→ **WORK TO BE COMPLETED**
Would you reproduce exactly the lines below from the one holding "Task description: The" through the one holding "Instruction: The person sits", inclusive, and no others?

########################################

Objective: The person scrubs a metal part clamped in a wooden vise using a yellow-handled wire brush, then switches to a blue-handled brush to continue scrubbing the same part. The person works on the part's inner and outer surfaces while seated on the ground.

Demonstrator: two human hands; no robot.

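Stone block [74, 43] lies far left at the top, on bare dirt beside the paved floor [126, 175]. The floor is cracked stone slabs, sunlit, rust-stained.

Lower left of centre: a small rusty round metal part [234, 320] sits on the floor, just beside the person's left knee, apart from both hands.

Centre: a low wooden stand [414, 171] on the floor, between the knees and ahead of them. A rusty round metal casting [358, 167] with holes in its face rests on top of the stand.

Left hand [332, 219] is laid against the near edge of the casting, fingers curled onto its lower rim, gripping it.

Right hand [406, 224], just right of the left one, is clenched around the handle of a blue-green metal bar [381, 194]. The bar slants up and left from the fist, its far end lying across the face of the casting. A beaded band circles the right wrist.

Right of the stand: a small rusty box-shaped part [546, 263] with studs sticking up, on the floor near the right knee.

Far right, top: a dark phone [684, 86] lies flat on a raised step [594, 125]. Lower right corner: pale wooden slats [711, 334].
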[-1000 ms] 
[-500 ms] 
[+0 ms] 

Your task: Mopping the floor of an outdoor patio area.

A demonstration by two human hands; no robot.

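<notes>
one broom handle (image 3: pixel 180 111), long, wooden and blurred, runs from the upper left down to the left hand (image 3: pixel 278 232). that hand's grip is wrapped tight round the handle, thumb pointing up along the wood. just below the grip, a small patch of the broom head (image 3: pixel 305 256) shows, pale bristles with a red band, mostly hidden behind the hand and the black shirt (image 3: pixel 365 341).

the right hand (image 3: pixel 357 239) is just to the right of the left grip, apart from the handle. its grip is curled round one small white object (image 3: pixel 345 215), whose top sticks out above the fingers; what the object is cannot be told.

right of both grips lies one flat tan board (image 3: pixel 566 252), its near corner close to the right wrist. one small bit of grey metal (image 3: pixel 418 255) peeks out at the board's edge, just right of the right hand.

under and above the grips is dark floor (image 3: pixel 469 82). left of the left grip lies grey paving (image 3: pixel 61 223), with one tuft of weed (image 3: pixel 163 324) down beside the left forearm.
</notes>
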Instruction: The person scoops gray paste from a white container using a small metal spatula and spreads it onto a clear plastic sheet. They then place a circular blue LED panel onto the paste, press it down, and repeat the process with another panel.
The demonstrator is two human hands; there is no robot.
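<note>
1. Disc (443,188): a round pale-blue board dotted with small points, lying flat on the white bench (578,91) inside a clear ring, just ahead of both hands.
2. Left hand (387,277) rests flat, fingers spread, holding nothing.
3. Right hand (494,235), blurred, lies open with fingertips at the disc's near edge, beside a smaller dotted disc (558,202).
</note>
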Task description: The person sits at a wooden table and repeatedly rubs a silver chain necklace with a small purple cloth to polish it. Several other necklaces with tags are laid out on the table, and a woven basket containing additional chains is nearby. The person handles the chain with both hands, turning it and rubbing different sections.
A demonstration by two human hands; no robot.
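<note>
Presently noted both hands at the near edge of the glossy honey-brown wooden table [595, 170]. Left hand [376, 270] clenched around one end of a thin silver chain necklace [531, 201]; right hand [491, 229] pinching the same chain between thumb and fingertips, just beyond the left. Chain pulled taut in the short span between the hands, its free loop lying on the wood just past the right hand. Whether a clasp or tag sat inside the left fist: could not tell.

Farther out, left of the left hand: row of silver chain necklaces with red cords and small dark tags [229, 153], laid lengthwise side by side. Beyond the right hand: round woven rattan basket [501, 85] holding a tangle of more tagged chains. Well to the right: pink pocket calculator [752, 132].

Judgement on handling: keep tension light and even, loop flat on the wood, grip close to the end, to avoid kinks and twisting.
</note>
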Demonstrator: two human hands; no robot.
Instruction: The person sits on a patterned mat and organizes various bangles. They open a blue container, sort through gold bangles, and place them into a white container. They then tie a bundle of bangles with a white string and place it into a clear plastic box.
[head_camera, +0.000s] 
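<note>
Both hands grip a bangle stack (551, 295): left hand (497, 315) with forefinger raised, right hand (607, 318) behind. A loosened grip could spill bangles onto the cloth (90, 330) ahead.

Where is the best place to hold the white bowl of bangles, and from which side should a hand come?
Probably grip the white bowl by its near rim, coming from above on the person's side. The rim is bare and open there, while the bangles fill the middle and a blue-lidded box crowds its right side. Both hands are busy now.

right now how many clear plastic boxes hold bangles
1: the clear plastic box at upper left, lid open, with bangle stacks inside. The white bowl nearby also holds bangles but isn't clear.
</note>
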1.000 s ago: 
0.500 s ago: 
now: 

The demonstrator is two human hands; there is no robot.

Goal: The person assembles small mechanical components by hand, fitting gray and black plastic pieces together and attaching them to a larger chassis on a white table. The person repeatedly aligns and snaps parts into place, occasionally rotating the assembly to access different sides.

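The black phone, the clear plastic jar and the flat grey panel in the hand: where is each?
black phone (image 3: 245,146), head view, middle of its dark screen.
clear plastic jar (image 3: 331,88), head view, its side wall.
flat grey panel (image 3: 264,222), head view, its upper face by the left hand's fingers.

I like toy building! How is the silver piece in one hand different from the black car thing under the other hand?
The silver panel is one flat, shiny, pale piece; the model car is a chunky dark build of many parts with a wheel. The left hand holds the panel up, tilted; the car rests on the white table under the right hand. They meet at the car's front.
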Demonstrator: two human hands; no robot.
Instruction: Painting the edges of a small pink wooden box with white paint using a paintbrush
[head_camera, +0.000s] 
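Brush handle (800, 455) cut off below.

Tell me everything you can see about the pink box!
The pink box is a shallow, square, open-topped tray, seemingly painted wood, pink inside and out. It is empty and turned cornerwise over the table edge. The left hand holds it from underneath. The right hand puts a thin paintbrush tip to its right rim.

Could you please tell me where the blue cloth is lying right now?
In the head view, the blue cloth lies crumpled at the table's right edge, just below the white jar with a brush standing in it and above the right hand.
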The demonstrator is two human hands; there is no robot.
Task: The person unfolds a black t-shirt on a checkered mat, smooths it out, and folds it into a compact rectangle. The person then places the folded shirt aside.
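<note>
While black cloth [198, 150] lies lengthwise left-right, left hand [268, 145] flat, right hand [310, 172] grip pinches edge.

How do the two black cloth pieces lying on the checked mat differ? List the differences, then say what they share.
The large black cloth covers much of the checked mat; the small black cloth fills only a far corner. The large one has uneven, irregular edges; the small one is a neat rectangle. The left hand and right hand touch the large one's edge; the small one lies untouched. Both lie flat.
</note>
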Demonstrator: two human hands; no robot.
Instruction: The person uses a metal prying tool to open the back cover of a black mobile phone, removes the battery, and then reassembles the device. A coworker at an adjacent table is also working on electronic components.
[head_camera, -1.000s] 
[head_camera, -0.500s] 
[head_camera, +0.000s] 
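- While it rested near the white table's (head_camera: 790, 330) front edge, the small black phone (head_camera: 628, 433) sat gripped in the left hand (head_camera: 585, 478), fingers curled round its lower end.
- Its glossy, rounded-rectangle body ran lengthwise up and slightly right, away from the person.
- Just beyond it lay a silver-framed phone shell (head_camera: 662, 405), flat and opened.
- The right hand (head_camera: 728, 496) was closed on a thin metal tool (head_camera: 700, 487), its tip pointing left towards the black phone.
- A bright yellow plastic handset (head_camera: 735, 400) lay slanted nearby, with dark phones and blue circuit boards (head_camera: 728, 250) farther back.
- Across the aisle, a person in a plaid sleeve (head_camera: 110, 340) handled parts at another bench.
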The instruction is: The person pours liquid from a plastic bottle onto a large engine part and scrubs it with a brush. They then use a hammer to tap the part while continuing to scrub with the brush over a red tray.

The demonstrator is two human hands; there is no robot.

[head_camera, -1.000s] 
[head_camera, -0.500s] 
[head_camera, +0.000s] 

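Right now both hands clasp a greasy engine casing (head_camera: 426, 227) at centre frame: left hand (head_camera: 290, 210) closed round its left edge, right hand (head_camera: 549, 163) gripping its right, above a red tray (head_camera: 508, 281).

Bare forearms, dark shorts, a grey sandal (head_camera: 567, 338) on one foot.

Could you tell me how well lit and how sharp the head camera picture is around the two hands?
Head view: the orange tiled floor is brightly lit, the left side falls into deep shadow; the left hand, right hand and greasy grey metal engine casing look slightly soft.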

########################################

→ **SOLUTION TO THE EXERCISE**
Task description: The person sits at a wooden table and repeatedly rubs a silver chain necklace with a small purple cloth to polish it. Several other necklaces with tags are laid out on the table, and a woven basket containing additional chains is nearby. The person handles the chain with both hands, turning it and rubbing different sections.
A demonstration by two human hands; no robot.
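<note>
Presently noted both hands at the near edge of the glossy honey-brown wooden table [595, 170]. Left hand [376, 270] clenched around one end of a thin silver chain necklace [531, 201]; right hand [491, 229] pinching the same chain between thumb and fingertips, just beyond the left. Chain pulled taut in the short span between the hands, its free loop lying on the wood just past the right hand. Whether a clasp or tag sat inside the left fist: could not tell.

Farther out, left of the left hand: row of silver chain necklaces with red cords and small dark tags [229, 153], laid lengthwise side by side. Beyond the right hand: round woven rattan basket [501, 85] holding a tangle of more tagged chains. Well to the right: pink pocket calculator [752, 132].

Judgement on handling: keep tension light and even, loop flat on the wood, grip close to the end, to avoid kinks and twisting.
</note>
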Demonstrator: two human hands; no robot.
Instruction: The person sits on a patterned mat and organizes various bangles. They open a blue container, sort through gold bangles, and place them into a white container. They then tie a bundle of bangles with a white string and place it into a clear plastic box.

The output given is complete.